Copyright 2004 Jerusalem Post
January 28
HEADLINE: Katsav: I haven't forgotten other MIAs
BYLINE: GREER FAY CASHMAN
Beit Hanassi, President Moshe Katsav's official residence, has dismissed charges made in an open letter to Gila Katsav, the wife of the president, published on the front page of Wednesday's The Jerusalem Post, that the president ignores the plight of certain MIAs.
In the letter, Miriam Baumel, the mother of Zachary Baumel who, together with Zvi Feldman and Yehuda Katz, has been missing in action since the battle of Sultan Yakub in June 1982, charged that Katsav neglects to mention her son and other MIAs when he meets foreign leaders and talks to the media.
Baumel asks Gila Katsav "mother to mother": "Would it not be painful [to you] to hear him [the president] mention other missing people in the media and meeting with other families of missing people while disregarding your son? What would you say when he refuses to discuss with you how to help your son and find some way to return him to his family?"
According to a statement released by Beit Hanassi in response to the letter, the president makes a point of raising the subject of captives and MIAs in all meetings that he has with foreign leaders in Israel and abroad.

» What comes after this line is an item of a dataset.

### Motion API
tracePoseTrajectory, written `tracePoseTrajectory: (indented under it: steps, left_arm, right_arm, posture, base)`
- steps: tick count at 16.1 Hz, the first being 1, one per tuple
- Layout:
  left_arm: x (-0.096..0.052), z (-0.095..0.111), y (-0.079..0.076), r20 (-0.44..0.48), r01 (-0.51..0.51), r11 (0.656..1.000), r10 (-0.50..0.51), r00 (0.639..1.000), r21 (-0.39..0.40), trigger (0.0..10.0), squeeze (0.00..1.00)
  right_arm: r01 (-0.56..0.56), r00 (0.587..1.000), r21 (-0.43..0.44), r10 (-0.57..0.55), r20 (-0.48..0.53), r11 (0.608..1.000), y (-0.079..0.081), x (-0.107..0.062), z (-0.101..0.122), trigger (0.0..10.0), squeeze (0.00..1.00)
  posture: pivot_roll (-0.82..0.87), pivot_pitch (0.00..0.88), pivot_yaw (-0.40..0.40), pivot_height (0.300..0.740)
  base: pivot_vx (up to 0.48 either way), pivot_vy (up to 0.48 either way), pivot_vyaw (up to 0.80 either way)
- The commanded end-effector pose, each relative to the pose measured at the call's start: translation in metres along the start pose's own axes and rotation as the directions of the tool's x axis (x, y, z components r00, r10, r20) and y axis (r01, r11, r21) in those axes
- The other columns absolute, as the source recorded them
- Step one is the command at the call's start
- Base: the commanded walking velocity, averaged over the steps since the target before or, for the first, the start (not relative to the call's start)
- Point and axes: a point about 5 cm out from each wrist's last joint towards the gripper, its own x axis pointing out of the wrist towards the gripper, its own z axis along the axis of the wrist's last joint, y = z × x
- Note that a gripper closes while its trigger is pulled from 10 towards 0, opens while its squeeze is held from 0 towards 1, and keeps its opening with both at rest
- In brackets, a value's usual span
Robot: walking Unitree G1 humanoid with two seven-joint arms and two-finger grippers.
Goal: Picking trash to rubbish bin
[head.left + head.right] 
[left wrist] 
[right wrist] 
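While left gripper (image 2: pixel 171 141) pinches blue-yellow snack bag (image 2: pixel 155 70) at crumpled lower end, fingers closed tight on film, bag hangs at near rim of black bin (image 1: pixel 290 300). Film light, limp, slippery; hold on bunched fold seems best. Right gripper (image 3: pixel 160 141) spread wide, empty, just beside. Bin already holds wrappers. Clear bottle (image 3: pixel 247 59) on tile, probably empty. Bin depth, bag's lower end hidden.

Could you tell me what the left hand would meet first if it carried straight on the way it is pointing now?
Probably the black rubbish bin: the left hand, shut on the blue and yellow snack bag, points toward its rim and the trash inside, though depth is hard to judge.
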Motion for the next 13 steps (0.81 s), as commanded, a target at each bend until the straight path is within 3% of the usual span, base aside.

Furthermore, the statement continues, the Baumel family has not applied for a meeting with the president. If an application was forthcoming, it would be treated favorably. The president may take the initiative and invite the Baumels for a meeting, the statement said.
In any case, his military aide Col. Shimon Hefetz has been in regular contact with the Baumel family for several years and continues to maintain the connection, Beit Hanassi said.
Rina Hever, the mother of Sgt. Guy Hever, who disappeared from the Golan Heights in 1997, told Israel Radio on Wednesday that the establishment demonstrates very little interest in her case. The only real encouragement she receives is from the Baumel, Feldman, and Katz families, who always include her son's name in their meetings with people of influence in Israel and abroad, she said. "Even though they have their own troubles, they never forget mine."